US Army Africa, CC BY 2.0

 

 

Le Egmont Reading Street Study a étudié la situation auprès de 250 enseignants, et ce, dans le but de déterminer les habitudes de lecture des enfants. La plupart des enseignants interrogés travaillent dans des salles de classe, et 77 % à l'école primaire. Selon eux, il y a de moins en moins d'enfants qui lisent par plaisir. C'est du moins ce qu'ils ont pu constater au cours de leur carrière. 

 

Les raisons de ce désamour sont nombreuses et diverses. On peut mettre en cause le peu d'implication de certains parents, ou bien des moyens réduits pour les bibliothèques scolaires. Il ne faut pas négliger la manière dont la lecture est présentée aux enfants à l'école. À force de présenter la lecture comme une simple compétence ou un outil, les enfants finissent par oublier que la lecture peut aussi être source de plaisir. 

 

Cette approche restrictive de la lecture serait à mettre sur le compte des programmes scolaires qui mettent l'accent sur des extraits ; à ce titre, les enseignants auraient de moins en moins l'opportunité de lire des livres à voix haute en classe.
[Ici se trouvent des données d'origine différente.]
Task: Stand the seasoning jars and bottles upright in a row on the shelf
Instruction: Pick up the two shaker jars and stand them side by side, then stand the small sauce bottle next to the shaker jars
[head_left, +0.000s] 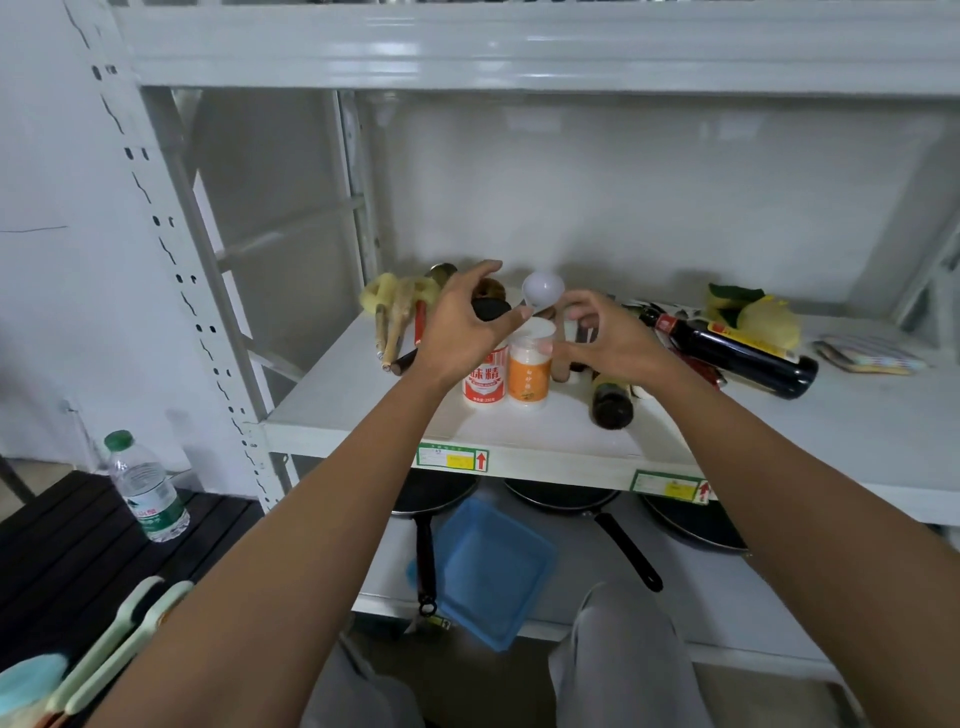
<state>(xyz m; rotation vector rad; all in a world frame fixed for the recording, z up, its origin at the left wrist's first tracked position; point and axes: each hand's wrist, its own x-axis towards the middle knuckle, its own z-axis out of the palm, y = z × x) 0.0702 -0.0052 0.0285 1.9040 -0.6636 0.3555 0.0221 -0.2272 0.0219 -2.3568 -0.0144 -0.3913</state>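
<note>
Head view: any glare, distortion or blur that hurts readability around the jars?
Head view: wide-angle bending bows the shelf edge and upright; glare streaks the upper beam; the left hand and right hand look sharp; the orange-label jar has soft, unreadable text.

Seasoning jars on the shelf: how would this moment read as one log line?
red-label jar, orange-label jar: upright, side by side | dark bottle: lying down | left hand, right hand: open over jars

white metal rack (171, 218) against a pale wall (597, 197), evenly lit. left of it, a dark slatted bench (62, 561). below, a lower rack level (727, 597).
</note>
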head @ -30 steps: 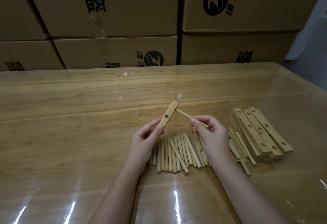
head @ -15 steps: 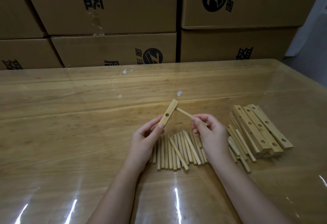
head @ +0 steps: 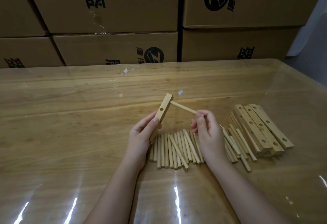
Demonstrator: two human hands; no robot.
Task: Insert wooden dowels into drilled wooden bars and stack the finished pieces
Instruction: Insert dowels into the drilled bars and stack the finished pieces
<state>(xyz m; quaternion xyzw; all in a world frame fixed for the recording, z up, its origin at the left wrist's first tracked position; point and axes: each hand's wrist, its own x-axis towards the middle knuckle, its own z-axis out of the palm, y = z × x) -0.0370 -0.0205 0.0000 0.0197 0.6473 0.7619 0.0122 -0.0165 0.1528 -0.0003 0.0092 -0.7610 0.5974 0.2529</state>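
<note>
Your left hand (head: 141, 135) grips the bar (head: 163, 109) by its lower half, tilted above the table (head: 70, 117). The dowel (head: 184, 108) meets the bar's side near its upper end, and your right hand (head: 208, 133) pinches the dowel's near end. Both pieces look light, stiff and dry, so a fingertip hold should serve; take the dowel closer to the bar, lest the thin rod bow or snap under pressure. Below your hands lie the loose dowels (head: 177, 146), and at right the spare bars (head: 261, 128).
</note>
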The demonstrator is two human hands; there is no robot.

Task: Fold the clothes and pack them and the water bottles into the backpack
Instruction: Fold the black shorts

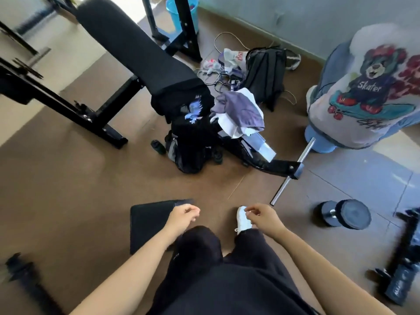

C'est pourtant le meilleur moyen qui existe de transmettre l'amour de la lecture. 

 

Au total, 82 % des enseignants interrogés pensent que le gouvernement britannique n'en fait pas assez pour promouvoir la lecture. Encourager la lecture pour le plaisir est pourtant inscrit noir sur blanc dans le programme. Mais les moyens manquent, notamment en terme de bibliothèques scolaires. 

 

L'un des enseignants interrogés a déclaré : « J'ai constaté qu'une fois que les enfants se rendent compte à quel point la lecture c'est bien ils ont envie de continuer, mais cela prend du temps et une bonne connaissance de la littérature jeunesse. C'est dommage que les écoles n'aient plus de bibliothécaires ». En effet, ils sont les mieux placés pour fournir des conseils avisés. 

 

En clair, les enseignants estiment qu'il faudrait leur accorder davantage de liberté, en ce sens que l'enseignement de la lecture se fait surtout dans la perspective de passer des tests. Et, il faudrait enfin plus de moyens pour que la lecture redevienne un plaisir et un loisir à part entière.